The information was out there but law enforcement and politicians did not want to see it. The time has come to crack down, and hard, on those connected to this terror infrastructure.

If any good is to come out of yesterday's deaths and trauma, it will be the prompting of an urgent and dramatic change of course in U.S. policy, one that looks at the threat to the United States as a military one, that relies on human intelligence, that comprehends the terrorist mentality, and that closes down the domestic network of terror.

An easy assumption pervaded the airwaves yesterday that the morning's horrors will have the effect of waking Americans to the threat in their midst. I am less optimistic, remembering similar assumptions eight years ago in the aftermath of the 1993 bombing of the World Trade Center. That turned out not to be the wake-up call expected at the time. Perhaps because only six people died then, perhaps because the bombing was not accompanied or followed by other incidents, that episode disappeared down the memory hole. We owe it to yesterday's many victims not to go back to sleep again.

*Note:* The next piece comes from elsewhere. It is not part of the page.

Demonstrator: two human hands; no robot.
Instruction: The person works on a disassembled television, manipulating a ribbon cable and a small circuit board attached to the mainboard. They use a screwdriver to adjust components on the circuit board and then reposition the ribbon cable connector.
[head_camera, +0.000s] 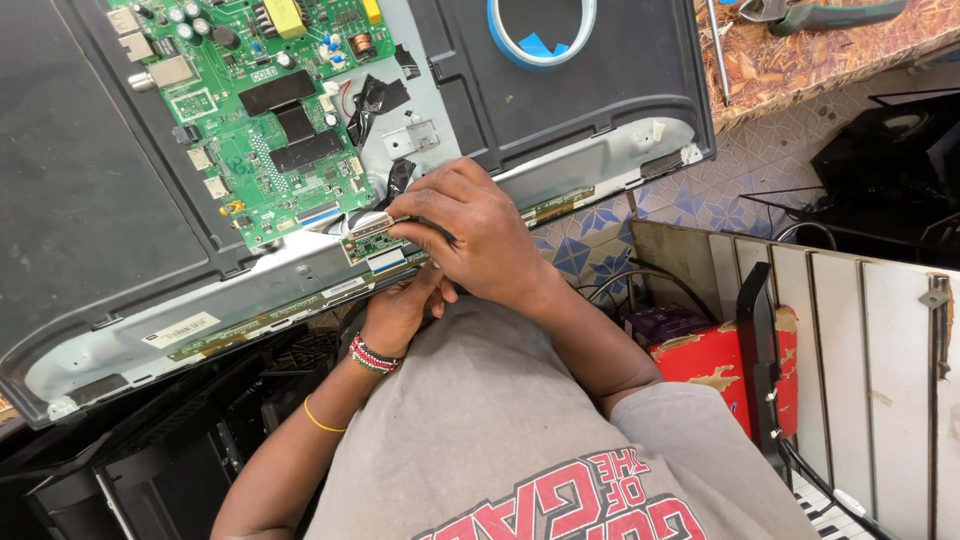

We also owe it to ourselves, for I suspect that yesterday's events are just a foretaste of what the future holds in store. Assuming that the attacks in New York and in the Washington area were only what they seemed to be, they killed and injured only those who were in the buildings under attack or in their immediate vicinity. Future attacks are likely to be biological, spreading germs that potentially could threaten the whole country. When that day comes, this country will truly know what devastation terrorism can cause. Now is the time to prepare for that danger and make sure it never happens.

Mr. Pipes is director of the Philadelphia-based Middle East Forum.



-- Eve (eve_rebekah@yahoo.com), September 12, 2001.


• Ignoring the terrorist infrastructure in this country. Many indications point to the development of a large Islamist terror network within the United States, one visible to anyone who cared to see it. Already in early 1997, Steven Emerson told the Middle East Quarterly that the threat of terrorism "is greater now than before the World Trade Center bombing as the numbers of these groups and their members expand.

Unfortunately this is true and the majority of American Muslims who are patriotic Americans will suffer.

BTW, Canada is the entry point to America of many Arab terrorists. Johnny and Tricia Canuck, please copy. infrastructure now exists to carry off 20 simultaneous World Trade Center-type bombings across the United States."

-- Lars (lars@indy.net), September 12, 2001.


I have friends who are from the middle east whom are good, kind, God- fearing-and-loving people. I worry for their safety and how they are treated amidst all of this hatred. I have already heard words of poison directed toward anyone who remotely resembles one from that region. And I heard stories of NYC cabbies being beaten like Reginald Denny, though I have no details. They, and the people who died in those buildings. all victims of this hatred. Makes me sick to my stomach.